Westpheling and her colleagues decided to use bacteria called Caldicellulosiruptor bescii, or Caldi for short. The trouble was, Caldi is such an exotic microbe that the conventional genetic tools for cutting and splicing genes, which were developed for industrial organisms such as Escherichia coli and yeast, didn't work. So over the past 2 years, Westpheling and her colleagues developed a new set of gene manipulation tools to insert and delete genes in Caldi. That set the stage for their current project, giving Caldi its new talent.
Westpheling and colleagues from UGA and the BioEnergy Science Center at Oak Ridge National Laboratory added a gene called acetaldehyde/alcohol dehydrogenase that enables the organisms to ferment simple sugars into ethanol. And they deleted another gene that the organism uses to make a product called lactate, a compound that the microbes can live without but that normally takes up much of their metabolic activity. The result, which they report online today in the Proceedings of the National Academy of Sciences, was a batch of Caldi that when applied to unprocessed switchgrass—a form of cellulosic biomass that can grow almost anywhere—was able to break down the plant matter and convert 70% of the sugars to ethanol.

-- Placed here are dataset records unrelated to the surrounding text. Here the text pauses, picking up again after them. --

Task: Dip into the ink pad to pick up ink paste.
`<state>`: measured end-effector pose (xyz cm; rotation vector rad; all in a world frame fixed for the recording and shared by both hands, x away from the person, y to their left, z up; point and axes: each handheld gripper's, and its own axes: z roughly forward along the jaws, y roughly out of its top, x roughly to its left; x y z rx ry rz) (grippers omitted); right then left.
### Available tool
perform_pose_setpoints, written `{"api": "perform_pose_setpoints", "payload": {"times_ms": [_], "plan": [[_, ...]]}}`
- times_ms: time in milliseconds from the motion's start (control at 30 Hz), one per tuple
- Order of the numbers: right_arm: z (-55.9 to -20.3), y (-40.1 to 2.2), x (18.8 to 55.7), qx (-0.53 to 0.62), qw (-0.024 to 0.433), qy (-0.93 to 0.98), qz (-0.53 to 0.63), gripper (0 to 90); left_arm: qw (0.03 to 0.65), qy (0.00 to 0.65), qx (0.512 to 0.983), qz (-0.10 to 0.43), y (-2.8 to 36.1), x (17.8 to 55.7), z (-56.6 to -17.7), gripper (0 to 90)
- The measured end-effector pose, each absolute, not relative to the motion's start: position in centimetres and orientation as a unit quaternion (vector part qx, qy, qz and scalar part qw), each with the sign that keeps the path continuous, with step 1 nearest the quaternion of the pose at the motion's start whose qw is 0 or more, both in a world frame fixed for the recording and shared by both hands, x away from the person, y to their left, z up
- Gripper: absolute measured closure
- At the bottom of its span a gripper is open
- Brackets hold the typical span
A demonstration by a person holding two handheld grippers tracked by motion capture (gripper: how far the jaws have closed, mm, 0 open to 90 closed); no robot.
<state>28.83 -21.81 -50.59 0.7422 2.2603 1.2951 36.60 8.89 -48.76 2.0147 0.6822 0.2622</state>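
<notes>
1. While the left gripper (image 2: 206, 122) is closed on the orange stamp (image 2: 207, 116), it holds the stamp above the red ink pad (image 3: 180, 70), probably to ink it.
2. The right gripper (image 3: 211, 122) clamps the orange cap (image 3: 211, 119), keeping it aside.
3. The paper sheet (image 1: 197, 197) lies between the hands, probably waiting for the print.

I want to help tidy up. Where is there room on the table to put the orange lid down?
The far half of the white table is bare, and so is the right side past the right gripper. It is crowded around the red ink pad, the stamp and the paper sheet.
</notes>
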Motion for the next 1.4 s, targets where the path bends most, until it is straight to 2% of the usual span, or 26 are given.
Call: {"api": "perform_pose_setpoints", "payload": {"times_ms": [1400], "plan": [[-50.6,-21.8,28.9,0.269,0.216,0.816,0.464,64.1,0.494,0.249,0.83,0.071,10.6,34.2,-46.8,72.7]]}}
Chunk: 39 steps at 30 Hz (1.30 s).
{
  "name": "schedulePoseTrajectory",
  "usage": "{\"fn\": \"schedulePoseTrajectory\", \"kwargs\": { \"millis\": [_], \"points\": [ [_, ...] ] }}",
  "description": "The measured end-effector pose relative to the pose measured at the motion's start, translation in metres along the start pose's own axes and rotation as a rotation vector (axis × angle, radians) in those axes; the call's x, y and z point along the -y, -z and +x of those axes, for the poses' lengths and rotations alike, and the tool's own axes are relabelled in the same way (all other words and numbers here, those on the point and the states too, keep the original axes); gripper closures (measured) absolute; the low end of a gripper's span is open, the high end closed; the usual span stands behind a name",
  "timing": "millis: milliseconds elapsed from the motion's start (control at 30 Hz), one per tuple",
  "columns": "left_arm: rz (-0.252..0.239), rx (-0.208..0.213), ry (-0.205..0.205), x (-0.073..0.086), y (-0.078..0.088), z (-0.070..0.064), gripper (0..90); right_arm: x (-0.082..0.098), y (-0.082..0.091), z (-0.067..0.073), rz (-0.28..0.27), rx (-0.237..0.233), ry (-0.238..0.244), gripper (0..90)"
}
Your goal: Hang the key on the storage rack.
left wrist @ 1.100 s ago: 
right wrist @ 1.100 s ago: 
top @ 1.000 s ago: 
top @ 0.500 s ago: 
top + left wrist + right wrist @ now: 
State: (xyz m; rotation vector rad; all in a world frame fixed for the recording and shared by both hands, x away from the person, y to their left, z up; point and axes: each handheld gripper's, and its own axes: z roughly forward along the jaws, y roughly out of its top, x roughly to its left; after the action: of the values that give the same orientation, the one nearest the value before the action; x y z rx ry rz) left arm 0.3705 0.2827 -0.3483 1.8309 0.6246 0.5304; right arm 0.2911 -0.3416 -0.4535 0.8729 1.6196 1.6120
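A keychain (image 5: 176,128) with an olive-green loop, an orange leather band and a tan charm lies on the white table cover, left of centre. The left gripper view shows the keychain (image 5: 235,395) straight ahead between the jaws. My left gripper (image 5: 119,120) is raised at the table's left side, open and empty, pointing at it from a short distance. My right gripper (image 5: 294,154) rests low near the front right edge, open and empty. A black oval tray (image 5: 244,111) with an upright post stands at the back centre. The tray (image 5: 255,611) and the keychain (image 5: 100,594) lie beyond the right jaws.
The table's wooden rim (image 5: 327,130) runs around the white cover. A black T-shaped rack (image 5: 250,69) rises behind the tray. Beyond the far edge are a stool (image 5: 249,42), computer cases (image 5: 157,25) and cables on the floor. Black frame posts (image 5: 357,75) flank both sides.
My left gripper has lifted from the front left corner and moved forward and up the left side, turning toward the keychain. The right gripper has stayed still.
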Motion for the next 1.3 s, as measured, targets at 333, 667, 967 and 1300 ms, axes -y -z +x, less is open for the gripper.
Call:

That's still well below the 100% sugar to ethanol conversion of yeast. But Westpheling believes that if they can boost that number to around 90%, making ethanol from switchgrass using Caldi could be done more cheaply than doing so from corn. "The idea of processing cellulosic biomass without pretreatment is an important idea," says Lee Lynd, a cellulosic ethanol expert at Dartmouth College who was not associated with the work. He adds that the strategy of trying to turn exotic microbes into industrial powerhouses rather than tweaking current industrial microbes is "an emerging trend that is exciting." And it’s one that's likely to get better, as researchers hone their tools for manipulating Caldi's metabolism. "This bug isn't long out of the mud," Lynd says. And already it's on the cusp of changing the world.